• _What is required_: What is wanted is every line below from the one with "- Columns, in" up to and including the one with "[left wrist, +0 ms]", retyped exactly, pictures excluded, nothing else.

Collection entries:
◇ ◇ ◇

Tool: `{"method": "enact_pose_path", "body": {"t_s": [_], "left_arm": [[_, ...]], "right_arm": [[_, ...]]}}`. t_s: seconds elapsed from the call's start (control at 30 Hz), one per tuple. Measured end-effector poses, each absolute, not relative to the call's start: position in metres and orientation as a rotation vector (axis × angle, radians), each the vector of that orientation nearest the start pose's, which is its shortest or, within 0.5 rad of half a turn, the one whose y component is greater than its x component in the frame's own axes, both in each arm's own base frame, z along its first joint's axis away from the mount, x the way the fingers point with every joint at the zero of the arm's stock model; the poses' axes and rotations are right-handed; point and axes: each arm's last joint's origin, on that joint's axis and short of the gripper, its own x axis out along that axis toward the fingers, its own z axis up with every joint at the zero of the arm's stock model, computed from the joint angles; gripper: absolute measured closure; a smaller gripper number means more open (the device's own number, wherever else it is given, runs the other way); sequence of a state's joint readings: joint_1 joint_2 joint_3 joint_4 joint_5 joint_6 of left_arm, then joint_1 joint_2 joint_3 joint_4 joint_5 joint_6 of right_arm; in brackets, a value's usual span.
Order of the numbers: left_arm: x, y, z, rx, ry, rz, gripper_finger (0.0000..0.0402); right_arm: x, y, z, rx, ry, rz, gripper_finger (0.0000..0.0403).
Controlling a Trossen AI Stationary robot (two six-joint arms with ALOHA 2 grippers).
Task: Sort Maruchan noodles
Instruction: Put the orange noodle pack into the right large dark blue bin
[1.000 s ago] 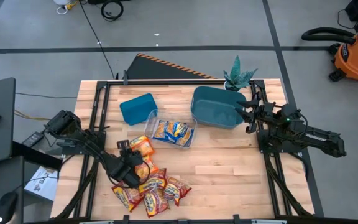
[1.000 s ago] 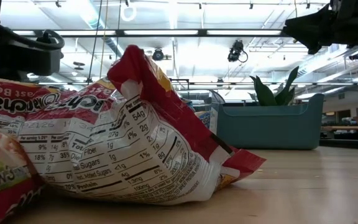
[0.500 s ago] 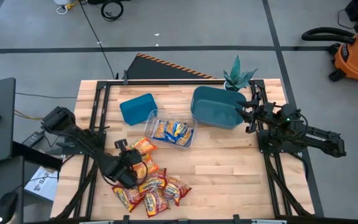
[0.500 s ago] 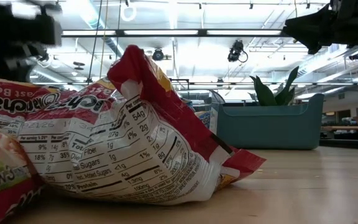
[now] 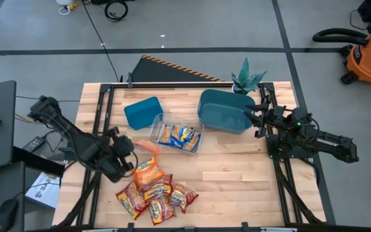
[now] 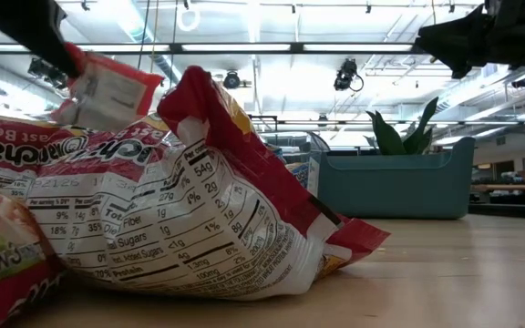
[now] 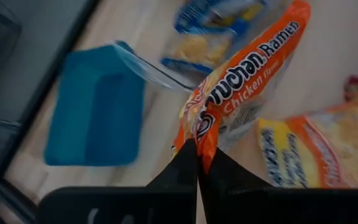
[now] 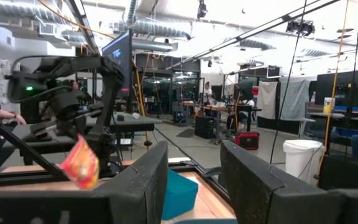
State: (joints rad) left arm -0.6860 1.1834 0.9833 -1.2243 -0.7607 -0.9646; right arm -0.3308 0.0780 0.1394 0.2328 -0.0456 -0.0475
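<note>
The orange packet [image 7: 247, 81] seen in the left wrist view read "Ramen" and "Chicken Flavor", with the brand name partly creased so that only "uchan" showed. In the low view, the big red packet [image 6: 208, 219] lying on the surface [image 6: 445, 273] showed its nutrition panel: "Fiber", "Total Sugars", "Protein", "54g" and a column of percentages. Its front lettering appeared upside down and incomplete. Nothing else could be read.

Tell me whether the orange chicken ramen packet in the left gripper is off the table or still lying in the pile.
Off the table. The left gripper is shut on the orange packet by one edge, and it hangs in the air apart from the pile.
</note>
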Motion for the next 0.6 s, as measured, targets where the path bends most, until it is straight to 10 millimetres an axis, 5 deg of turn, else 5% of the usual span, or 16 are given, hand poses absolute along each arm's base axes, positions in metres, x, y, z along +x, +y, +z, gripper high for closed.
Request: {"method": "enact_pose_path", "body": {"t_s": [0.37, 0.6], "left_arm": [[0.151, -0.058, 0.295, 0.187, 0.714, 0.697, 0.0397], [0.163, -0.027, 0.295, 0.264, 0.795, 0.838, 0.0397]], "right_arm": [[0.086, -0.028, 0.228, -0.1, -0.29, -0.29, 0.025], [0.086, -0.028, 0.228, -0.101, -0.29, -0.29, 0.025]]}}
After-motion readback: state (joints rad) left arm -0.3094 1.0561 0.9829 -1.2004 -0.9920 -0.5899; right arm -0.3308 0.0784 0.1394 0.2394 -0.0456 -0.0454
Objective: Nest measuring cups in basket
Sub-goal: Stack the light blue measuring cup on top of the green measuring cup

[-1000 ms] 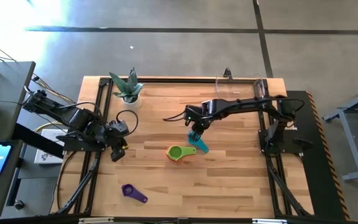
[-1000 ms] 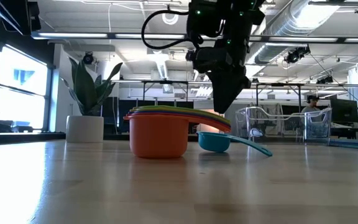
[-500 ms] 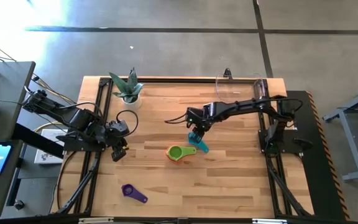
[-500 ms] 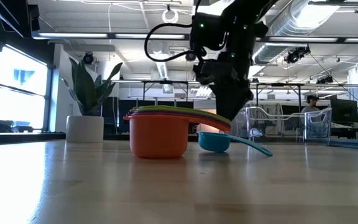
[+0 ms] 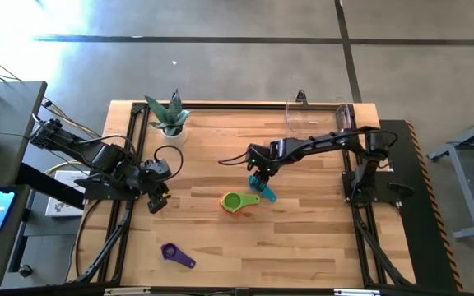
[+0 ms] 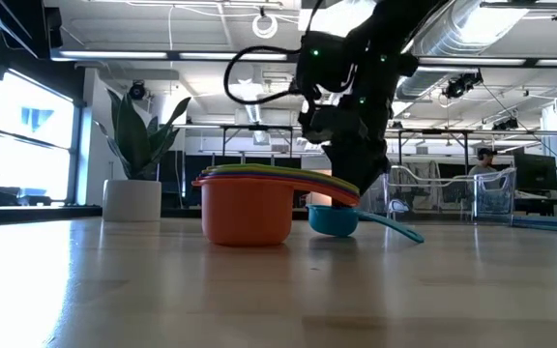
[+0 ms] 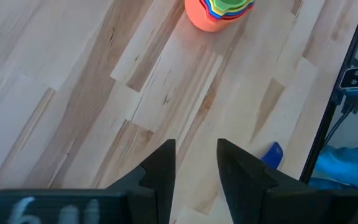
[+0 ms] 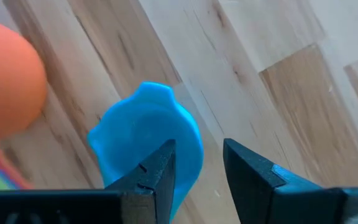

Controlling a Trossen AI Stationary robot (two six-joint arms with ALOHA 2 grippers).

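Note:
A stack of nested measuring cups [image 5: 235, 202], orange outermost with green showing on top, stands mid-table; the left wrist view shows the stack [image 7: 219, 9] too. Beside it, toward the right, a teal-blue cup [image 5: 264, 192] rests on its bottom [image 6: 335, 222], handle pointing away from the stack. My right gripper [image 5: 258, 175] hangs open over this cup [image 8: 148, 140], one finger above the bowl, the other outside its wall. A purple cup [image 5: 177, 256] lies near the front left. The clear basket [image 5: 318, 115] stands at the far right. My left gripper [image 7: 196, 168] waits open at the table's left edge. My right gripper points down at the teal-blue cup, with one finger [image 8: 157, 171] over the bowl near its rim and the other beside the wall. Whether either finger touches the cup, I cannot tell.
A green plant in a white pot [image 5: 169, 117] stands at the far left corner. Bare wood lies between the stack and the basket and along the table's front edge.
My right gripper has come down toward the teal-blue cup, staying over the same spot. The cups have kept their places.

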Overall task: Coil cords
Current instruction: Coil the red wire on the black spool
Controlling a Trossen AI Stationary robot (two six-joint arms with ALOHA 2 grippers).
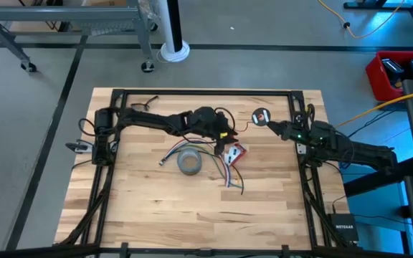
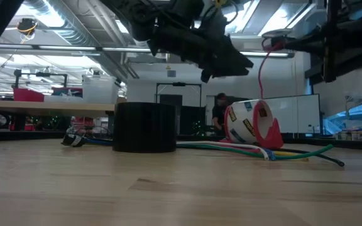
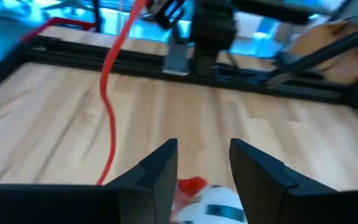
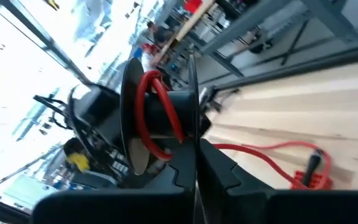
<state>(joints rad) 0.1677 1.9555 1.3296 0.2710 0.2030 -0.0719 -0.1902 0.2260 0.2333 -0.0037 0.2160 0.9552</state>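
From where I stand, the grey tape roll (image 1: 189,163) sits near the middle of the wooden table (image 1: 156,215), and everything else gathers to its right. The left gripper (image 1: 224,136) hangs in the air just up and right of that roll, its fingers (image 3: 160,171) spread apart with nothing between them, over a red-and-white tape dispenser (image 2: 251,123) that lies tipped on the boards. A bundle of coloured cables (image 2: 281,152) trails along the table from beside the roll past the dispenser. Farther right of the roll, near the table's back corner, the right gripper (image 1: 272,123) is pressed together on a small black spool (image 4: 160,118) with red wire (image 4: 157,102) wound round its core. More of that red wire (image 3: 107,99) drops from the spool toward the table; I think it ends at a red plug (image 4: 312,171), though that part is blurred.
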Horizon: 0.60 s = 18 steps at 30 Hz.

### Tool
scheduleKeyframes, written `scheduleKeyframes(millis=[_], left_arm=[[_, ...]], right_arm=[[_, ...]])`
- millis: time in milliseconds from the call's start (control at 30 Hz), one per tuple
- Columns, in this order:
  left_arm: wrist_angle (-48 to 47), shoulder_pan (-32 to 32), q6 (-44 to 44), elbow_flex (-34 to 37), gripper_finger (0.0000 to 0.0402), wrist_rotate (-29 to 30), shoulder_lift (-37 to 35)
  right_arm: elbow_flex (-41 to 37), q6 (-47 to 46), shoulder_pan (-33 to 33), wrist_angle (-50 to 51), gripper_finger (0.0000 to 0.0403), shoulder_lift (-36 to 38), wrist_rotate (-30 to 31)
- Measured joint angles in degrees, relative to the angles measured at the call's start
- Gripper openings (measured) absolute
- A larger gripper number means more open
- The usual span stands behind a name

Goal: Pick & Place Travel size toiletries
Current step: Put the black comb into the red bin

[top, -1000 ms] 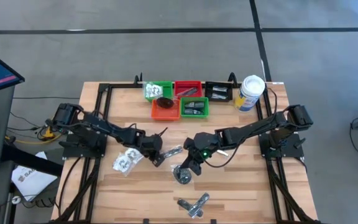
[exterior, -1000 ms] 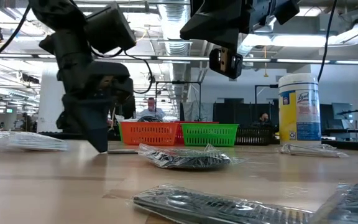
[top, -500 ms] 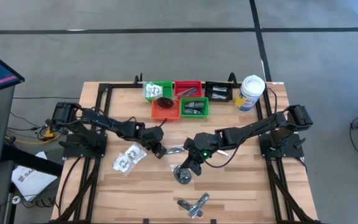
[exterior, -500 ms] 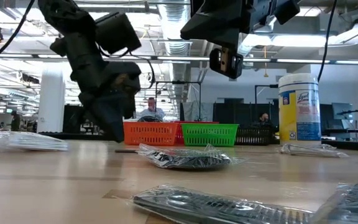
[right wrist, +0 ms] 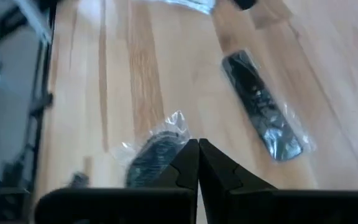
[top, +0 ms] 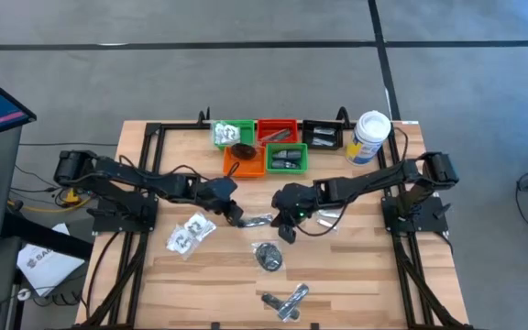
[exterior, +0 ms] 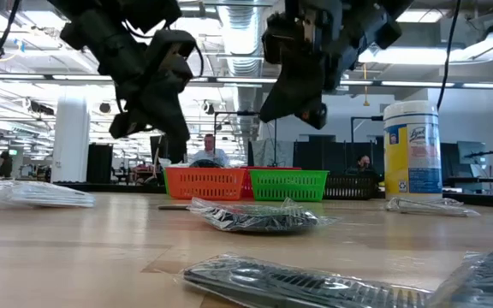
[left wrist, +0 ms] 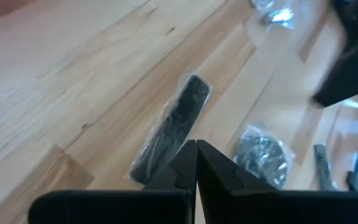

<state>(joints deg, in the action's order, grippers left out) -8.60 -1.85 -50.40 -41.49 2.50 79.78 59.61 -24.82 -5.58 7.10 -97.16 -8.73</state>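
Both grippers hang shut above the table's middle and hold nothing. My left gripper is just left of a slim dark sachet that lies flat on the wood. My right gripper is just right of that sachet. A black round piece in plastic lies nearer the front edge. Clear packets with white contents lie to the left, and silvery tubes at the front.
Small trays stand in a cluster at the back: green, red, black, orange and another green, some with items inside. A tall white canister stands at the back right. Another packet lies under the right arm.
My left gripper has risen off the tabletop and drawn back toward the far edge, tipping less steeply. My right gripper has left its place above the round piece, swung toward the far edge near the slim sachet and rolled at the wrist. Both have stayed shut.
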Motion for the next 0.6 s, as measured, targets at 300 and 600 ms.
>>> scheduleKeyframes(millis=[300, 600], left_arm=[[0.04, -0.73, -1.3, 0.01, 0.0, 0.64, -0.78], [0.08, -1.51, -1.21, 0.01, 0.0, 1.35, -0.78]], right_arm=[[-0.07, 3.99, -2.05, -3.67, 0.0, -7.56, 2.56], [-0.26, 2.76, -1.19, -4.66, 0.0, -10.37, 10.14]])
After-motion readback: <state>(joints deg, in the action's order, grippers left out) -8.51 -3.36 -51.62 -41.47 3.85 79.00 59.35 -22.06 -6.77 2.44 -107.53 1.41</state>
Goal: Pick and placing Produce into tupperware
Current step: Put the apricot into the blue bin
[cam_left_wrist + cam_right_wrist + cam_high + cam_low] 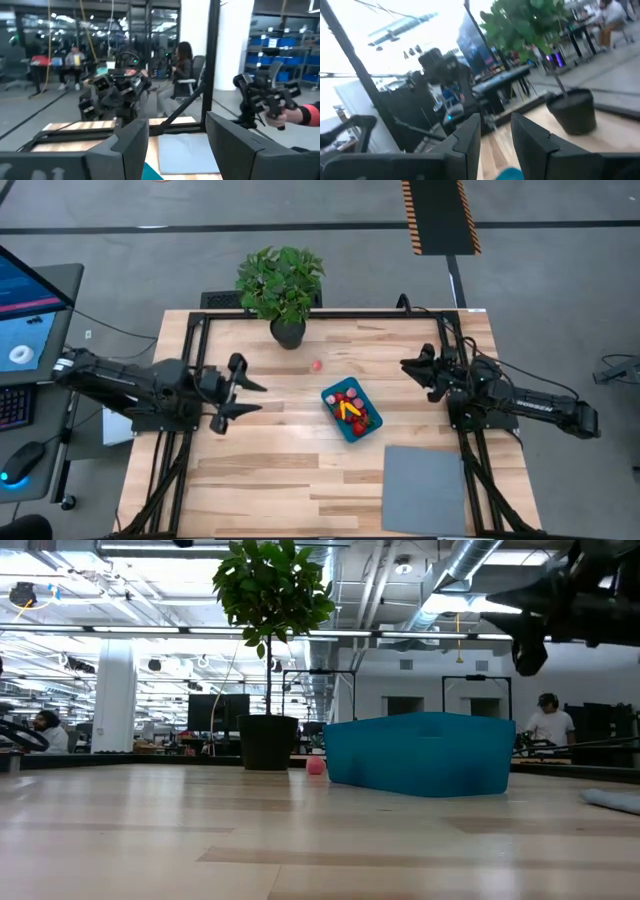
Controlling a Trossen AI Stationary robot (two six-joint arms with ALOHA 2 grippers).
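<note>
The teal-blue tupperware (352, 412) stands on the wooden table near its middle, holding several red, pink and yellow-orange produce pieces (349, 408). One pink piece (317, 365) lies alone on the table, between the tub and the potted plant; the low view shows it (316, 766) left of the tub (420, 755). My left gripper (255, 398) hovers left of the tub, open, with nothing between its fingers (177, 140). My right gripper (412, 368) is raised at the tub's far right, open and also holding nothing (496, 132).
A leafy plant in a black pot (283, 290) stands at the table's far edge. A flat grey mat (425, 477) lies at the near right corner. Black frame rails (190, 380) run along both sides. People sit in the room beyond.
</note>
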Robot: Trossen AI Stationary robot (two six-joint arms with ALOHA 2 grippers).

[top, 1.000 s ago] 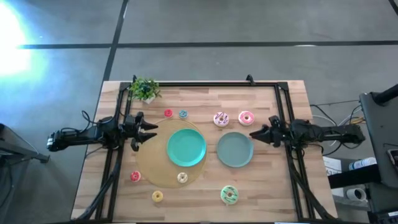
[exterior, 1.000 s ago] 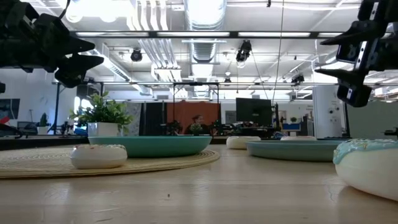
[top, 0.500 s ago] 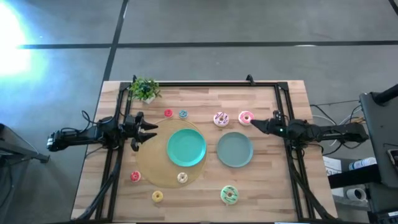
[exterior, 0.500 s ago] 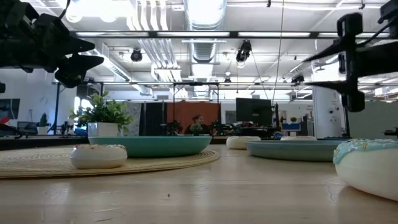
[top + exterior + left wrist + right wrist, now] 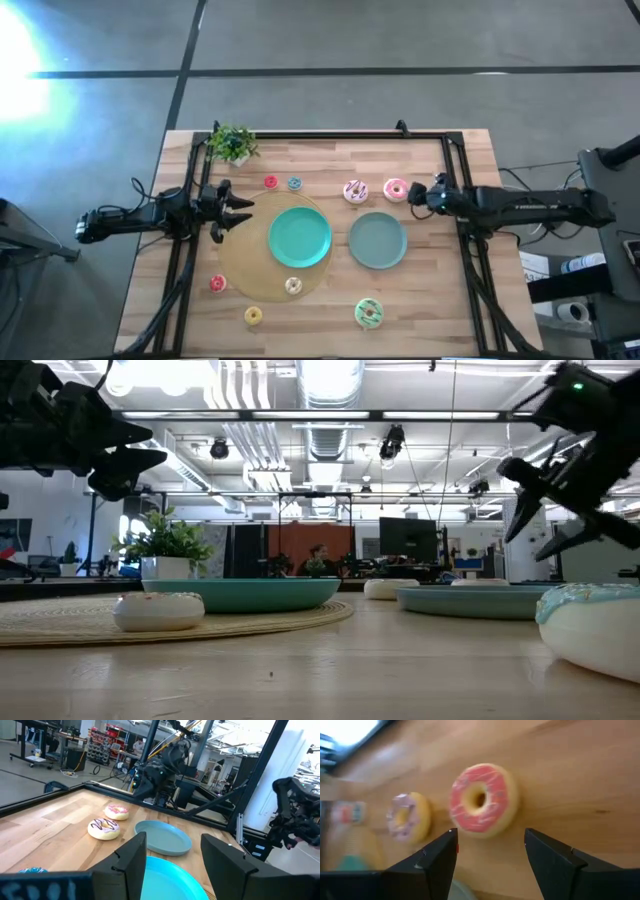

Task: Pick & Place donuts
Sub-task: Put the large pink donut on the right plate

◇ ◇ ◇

• _Written response_:
- Columns, in this order:
  left_arm: wrist_angle (-48 to 47), shoulder_pan (-32 to 32), q6 (-44 to 44), elbow_flex (-34 to 37), gripper_finger (0.0000 to 0.0402), wrist_rotate (-29 to 30), shoulder_lift (-37 to 35)
  right_arm: elbow_flex (-41 to 37), q6 (-47 to 46), shoulder_pan (-33 to 33), wrist_angle (-50 to 51), gripper_finger (0.0000 to 0.0403), shoulder_lift (-36 to 38), wrist_rotate (-30 to 31)
- Measured joint angles in degrees, relative to the angles measured at the call's start
- Gripper openings (measured) absolute
- A larger gripper number means more open
- The usual span stands behind a name

Goal: Pick & Place Travel size toiletries
Current step: Put the black comb into the red bin

[top, -1000 ms] 
[exterior, -1000 ms] 
[top, -500 ms] 
[exterior, -500 ms] 
[right wrist, +0 ms] 
[top, +0 ms] 
[exterior, +0 ms] 
[left wrist, +0 ms] 

Nothing further is required for this exercise.